DATA SUPPLIED START

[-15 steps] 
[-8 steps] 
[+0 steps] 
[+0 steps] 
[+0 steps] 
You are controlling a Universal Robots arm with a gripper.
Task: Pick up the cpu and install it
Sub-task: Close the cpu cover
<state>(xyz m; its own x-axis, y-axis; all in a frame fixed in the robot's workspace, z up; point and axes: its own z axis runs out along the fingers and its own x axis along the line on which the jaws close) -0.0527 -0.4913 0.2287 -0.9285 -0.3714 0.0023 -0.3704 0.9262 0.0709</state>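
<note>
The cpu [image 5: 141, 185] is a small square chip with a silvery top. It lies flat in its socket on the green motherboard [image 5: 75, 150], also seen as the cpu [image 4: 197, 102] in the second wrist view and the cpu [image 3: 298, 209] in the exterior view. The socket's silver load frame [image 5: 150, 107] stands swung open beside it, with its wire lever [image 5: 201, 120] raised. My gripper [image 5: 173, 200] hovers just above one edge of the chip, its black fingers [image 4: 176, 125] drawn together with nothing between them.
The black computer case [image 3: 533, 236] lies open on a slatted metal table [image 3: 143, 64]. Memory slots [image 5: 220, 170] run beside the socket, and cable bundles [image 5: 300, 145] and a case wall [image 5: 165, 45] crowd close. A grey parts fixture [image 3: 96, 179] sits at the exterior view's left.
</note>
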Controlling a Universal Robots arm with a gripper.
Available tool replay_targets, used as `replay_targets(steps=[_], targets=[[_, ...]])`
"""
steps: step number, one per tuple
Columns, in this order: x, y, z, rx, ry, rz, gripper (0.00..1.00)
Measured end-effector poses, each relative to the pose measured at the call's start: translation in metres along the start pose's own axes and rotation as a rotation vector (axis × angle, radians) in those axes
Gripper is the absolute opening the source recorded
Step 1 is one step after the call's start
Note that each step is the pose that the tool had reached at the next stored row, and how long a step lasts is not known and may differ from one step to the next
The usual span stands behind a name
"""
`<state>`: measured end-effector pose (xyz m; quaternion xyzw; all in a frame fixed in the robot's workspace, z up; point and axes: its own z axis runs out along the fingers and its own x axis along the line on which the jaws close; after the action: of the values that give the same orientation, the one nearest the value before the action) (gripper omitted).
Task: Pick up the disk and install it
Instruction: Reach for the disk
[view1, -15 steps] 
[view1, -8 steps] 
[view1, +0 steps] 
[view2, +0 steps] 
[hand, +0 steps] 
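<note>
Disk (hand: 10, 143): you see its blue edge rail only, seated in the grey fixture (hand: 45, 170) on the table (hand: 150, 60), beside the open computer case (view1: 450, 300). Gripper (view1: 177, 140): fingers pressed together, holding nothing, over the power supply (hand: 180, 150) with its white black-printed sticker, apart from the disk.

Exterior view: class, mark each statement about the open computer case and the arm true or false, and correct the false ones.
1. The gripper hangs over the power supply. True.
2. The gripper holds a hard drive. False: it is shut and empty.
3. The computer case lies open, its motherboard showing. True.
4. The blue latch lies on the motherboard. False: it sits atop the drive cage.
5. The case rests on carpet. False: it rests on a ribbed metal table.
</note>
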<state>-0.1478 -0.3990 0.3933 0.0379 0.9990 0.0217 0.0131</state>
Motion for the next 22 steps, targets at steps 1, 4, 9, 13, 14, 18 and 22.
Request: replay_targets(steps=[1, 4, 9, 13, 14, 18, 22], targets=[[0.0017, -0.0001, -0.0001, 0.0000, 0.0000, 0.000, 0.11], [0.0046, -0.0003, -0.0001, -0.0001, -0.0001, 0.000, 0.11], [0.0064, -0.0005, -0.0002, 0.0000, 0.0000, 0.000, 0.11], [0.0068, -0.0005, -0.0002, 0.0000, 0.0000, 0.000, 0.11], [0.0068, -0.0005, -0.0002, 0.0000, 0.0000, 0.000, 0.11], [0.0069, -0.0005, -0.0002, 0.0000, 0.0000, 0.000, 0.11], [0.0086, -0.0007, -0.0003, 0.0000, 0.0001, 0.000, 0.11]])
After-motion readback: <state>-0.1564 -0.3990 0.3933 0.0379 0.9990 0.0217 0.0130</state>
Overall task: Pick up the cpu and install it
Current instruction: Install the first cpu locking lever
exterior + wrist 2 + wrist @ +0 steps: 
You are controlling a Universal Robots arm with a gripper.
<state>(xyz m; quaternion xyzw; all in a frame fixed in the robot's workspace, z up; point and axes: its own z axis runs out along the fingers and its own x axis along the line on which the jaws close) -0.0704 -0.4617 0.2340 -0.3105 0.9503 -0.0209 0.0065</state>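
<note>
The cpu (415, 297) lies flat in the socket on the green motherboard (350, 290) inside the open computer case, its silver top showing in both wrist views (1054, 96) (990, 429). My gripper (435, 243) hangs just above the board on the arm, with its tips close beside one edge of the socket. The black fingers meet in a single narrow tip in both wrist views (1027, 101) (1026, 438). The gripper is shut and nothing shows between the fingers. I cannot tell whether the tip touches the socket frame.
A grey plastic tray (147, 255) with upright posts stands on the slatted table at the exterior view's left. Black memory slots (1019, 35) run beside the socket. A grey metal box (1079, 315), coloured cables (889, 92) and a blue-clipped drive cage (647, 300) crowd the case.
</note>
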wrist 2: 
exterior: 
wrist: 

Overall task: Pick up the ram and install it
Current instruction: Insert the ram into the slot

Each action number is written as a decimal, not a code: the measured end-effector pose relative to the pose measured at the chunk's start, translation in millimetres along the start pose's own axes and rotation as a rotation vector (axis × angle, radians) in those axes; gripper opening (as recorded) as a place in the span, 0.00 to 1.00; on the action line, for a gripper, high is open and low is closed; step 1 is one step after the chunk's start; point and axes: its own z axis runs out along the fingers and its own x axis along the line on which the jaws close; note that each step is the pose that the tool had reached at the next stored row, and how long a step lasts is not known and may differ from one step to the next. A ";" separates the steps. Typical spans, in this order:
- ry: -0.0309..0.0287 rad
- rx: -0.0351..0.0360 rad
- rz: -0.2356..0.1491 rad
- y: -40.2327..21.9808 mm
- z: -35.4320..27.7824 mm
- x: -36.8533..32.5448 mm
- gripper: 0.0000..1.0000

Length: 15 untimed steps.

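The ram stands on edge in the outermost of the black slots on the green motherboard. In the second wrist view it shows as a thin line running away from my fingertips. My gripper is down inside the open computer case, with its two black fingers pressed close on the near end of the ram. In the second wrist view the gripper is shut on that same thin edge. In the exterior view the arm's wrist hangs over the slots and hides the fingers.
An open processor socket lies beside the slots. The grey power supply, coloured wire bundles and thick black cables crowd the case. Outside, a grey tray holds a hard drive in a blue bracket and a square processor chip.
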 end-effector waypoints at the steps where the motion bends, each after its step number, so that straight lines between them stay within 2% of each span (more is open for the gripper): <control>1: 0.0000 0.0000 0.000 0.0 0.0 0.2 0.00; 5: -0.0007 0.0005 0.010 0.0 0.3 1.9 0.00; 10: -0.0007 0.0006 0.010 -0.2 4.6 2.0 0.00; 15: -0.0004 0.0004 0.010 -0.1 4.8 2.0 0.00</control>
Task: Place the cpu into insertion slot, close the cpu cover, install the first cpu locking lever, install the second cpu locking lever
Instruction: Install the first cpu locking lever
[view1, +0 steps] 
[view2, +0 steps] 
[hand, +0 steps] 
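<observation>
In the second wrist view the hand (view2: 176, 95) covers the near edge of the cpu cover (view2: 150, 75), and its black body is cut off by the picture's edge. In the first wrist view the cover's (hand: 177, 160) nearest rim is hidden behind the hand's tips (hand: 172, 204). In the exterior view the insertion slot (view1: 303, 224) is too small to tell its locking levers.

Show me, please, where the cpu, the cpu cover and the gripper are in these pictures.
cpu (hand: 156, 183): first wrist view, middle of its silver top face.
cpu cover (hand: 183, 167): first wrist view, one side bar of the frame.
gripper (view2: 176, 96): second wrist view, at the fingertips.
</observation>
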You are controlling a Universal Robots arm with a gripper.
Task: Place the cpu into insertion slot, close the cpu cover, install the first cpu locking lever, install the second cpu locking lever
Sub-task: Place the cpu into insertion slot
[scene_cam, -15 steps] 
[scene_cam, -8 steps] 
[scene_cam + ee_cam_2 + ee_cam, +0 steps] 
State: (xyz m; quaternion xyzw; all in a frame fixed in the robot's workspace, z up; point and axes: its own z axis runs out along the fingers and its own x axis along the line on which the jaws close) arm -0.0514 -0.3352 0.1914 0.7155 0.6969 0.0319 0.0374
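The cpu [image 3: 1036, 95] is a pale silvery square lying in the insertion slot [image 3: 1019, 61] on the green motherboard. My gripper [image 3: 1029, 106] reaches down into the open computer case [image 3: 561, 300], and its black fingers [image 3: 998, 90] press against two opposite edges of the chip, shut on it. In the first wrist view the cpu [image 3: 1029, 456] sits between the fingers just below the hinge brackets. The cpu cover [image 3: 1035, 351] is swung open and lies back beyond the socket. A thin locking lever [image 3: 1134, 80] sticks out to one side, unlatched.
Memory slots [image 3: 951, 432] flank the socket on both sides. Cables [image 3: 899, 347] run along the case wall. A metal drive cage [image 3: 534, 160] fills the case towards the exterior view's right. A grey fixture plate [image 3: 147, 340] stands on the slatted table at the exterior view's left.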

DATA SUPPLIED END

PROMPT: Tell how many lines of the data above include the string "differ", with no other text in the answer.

RESULT FOR THIS TASK: 2